Y aclaradas estas cosas, volviendo al pobre medicoblasto, yo he descubierto que tienes que cuidar muy mucho lo que dices y dónde lo dices. Porque si estás en una especialidad quirúrgica y dices que te gustan las médicas, te dirán que es muy bonito, pero en el quirófano se olvidarán de ti; y si dices que te gustan las quirúrgicas en una médica, no pararán de decirte que tienes que aprender a hacer historias clínicas, que los cirujanos no saben hacerlas y qué sé yo... Si estás en una médico-quirúrgica, te animarán a que te comas el mundo y lo hagas todo, ¡todo! Y los de laboratorio saben que sólo unos pocos de los medicoblastos tienen auténtico interés en esas especialidades, y aún si fueran muchos, notan enseguida que a aquellos a los que nos gusta tratar con el paciente cara a cara ponemos cara de susto ante la perspectiva de meternos en un laboratorio y revivir las prácticas de bioquímica de primer curso. Por eso, se resignan a ni siquiera preguntar, que si hay algún apasionado de su especialidad entre el grupo, ya le alegrará el día.

En cualquier caso, lo mejor para aprender lo máximo en un servicio en el que se está haciendo prácticas es decir que te encanta justamente la especialidad que ellos hacen. Te amarán, te harán caso y te verán como una especie de embrión. Para ellos, enseñarte será como tocarle la barriguita a una mujer embarazada. Aunque siempre puedes ser como yo, demasiado sincero para poder mentir creíblemente y vomitar, ante la pregunta: "Médicas. No puedo estar horas de pie y luego no tener que irme en camilla del dolor de espalda.". Me da que los cirujanos no me quieren mucho.

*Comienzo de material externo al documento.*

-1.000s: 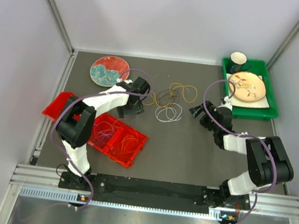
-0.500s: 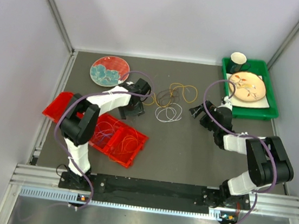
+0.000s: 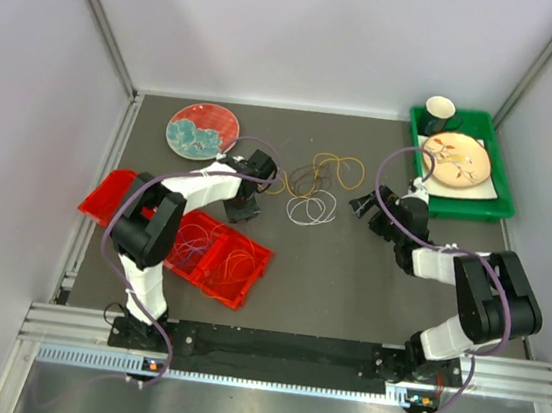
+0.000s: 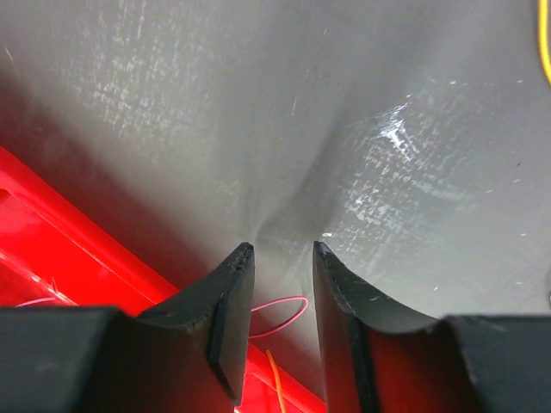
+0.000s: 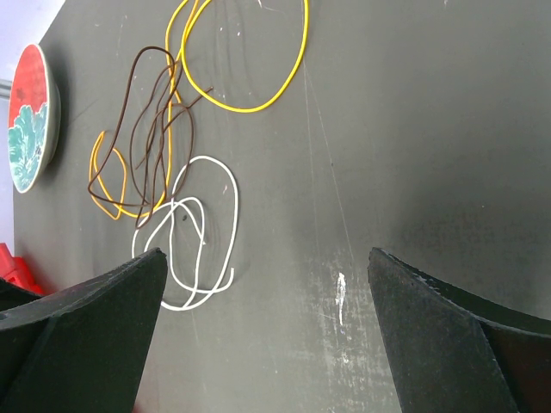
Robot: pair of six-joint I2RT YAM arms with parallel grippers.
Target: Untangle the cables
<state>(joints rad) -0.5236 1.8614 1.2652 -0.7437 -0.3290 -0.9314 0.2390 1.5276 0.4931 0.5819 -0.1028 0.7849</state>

Aunque la mejor respuesta es la de mi querida amiga Seishi, sin dudarlo y dejando al preguntón en blanco:

Pero dime al menos, ¿médicas o quirúrgicas?
Laboratorio.


PD: Como gente hay para todos los gustos, digo desde ya que todo esto lo digo desde el mayor de los cariños, que exagero las cosas en pos de darle gracia y humor, y que por mucho que las médicas sean mi paradigma (de momento tengo en la cabeza la Interna, así que no creo que hagan falta muchas más explicaciones), hay más de una quirúrgica que me parece preciosa, así como médico-quirúrgicas y de laboratorio.

jueves, 3 de marzo de 2011

La señora


Cerré el libro enorme que llevaba para que pudiera sentarse la señora. En cuanto lo hice, me di cuenta de que llevaba una carpeta de mi universidad. Tendría unos 70 años, algo más o algo menos.

¡Qué frío hace! —me dijo, con una sonrisa.
La verdad es que sí, ¿eh? Y eso por aquí es raro... —contesté, tratando de ser lo más amable posible.

Comenzamos a hablar, ella sobre su nieta, yo sobre el frío que hace en Alemania, que es distinto al de Canarias; ella sobre la universidad para mayores, yo sobre la carrera de medicina, ella sobre el desencanto que sufrió cuando sus amigos la dejaron de lado cuando murió su marido, yo sobre lo poco que puedo confiar hoy en día en nadie. Y así, sin que me diese cuenta, seguimos profundizando poco a poco en nuestras visiones del mundo, visiones desencantadas pero optimistas a la vez, las de dos personas que se han caído muchas veces, pero aún así quieren seguir caminando, independientemente de la diferencia de edad.

¿Cuántos años tienes?
Veintiuno. Y medio ya —le dije, medio riéndome.
Hablas como si fueras una persona mucho más madura, ¿lo sabes? Me alegro mucho de conocerte.

Sonreí mientras la señora se bajaba de la guagua, con aquella expresión amable. Y mientras se alejaba el vehículo, su frase resonó en mi mente. En algún punto, o en todos ellos a la vez, a caballo entre el orgullo y la tristeza, entre la responsabilidad y la nostalgia de mi inocencia, no pude evitar llorar un par de lágrimas confusas.